● **TASK OBJECTIVE**:
What follows is a listing to be transcribed exactly.
━━ INPUT DATA ━━
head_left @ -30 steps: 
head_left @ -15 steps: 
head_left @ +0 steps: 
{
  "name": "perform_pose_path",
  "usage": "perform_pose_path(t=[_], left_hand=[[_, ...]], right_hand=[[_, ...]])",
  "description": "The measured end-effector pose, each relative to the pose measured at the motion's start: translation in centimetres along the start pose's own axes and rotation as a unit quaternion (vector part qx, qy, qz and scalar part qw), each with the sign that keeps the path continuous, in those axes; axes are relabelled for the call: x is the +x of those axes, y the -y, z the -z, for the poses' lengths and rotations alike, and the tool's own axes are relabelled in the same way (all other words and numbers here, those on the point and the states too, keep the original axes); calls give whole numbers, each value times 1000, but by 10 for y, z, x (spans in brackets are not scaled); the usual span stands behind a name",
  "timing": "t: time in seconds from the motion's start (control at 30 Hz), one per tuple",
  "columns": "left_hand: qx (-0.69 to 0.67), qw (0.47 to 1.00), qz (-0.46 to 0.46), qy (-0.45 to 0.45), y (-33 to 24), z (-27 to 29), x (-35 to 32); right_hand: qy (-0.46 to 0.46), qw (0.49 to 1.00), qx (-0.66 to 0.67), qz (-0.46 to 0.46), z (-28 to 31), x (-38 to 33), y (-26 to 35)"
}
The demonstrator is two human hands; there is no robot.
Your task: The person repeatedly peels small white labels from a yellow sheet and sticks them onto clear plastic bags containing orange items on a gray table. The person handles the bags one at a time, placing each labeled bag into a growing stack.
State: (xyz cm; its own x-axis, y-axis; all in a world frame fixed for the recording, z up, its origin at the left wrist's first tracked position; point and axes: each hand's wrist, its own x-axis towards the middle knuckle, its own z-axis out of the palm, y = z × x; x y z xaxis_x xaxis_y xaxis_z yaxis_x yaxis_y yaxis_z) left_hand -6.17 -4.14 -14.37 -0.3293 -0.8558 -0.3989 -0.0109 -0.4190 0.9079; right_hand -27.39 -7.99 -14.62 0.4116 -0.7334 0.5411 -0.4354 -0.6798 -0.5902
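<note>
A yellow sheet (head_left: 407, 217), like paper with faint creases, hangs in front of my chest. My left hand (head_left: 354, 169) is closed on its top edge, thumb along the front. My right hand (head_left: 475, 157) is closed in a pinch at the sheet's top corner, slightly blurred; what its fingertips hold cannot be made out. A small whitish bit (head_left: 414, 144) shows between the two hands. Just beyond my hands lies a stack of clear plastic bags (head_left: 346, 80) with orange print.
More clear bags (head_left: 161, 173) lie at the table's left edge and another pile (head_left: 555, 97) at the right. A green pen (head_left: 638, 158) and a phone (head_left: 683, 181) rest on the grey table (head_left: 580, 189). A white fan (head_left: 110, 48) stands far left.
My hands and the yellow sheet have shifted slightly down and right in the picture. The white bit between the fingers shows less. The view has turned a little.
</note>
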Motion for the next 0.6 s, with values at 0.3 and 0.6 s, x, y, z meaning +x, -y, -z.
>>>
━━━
● **EXERCISE SOLUTION**:
head_left @ -30 steps: 
head_left @ -15 steps: 
head_left @ +0 steps: 
{
  "name": "perform_pose_path",
  "usage": "perform_pose_path(t=[_], left_hand=[[_, ...]], right_hand=[[_, ...]])",
  "description": "The measured end-effector pose, each relative to the pose measured at the motion's start: translation in centimetres along the start pose's own axes and rotation as a unit quaternion (vector part qx, qy, qz and scalar part qw), each with the sign that keeps the path continuous, in those axes; axes are relabelled for the call: x is the +x of those axes, y the -y, z the -z, for the poses' lengths and rotations alike, and the tool's own axes are relabelled in the same way (all other words and numbers here, those on the point and the states too, keep the original axes); calls give whole numbers, each value times 1000, but by 10 for y, z, x (spans in brackets are not scaled); the usual span stands behind a name",
  "timing": "t: time in seconds from the motion's start (control at 30 Hz), one per tuple",
  "columns": "left_hand: qx (-0.69 to 0.67), qw (0.47 to 1.00), qz (-0.46 to 0.46), qy (-0.45 to 0.45), y (-33 to 24), z (-27 to 29), x (-35 to 32); right_hand: qy (-0.46 to 0.46), qw (0.49 to 1.00), qx (-0.66 to 0.67), qz (-0.46 to 0.46), z (-28 to 31), x (-38 to 33), y (-26 to 35)"
}
The demonstrator is two human hands; there is no robot.
Your task: The person repeatedly peels small white labels from a yellow sheet and sticks them onto clear plastic bags containing orange items on a gray table. The person handles the bags one at a time, placing each labeled bag into a growing stack.
State: (xyz cm; its own x-axis, y-axis; all in a world frame fixed for the recording, z up, its origin at the left wrist's first tracked position; point and axes: each hand's wrist, its own x-axis towards the middle knuckle, its own z-axis out of the palm, y = z × x; x y z xaxis_x xaxis_y xaxis_z yaxis_x yaxis_y yaxis_z) left_hand -6.17 -4.14 -14.37 -0.3293 -0.8558 -0.3989 -0.0109 -0.4190 0.9079; right_hand -27.39 -7.99 -14.62 0.4116 -0.7334 0.5411 -0.4354 -0.6798 -0.5902
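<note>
A yellow sheet (head_left: 407, 217), like paper with faint creases, hangs in front of my chest. My left hand (head_left: 354, 169) is closed on its top edge, thumb along the front. My right hand (head_left: 475, 157) is closed in a pinch at the sheet's top corner, slightly blurred; what its fingertips hold cannot be made out. A small whitish bit (head_left: 414, 144) shows between the two hands. Just beyond my hands lies a stack of clear plastic bags (head_left: 346, 80) with orange print.
More clear bags (head_left: 161, 173) lie at the table's left edge and another pile (head_left: 555, 97) at the right. A green pen (head_left: 638, 158) and a phone (head_left: 683, 181) rest on the grey table (head_left: 580, 189). A white fan (head_left: 110, 48) stands far left.
My hands and the yellow sheet have shifted slightly down and right in the picture. The white bit between the fingers shows less. The view has turned a little.
</note>
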Motion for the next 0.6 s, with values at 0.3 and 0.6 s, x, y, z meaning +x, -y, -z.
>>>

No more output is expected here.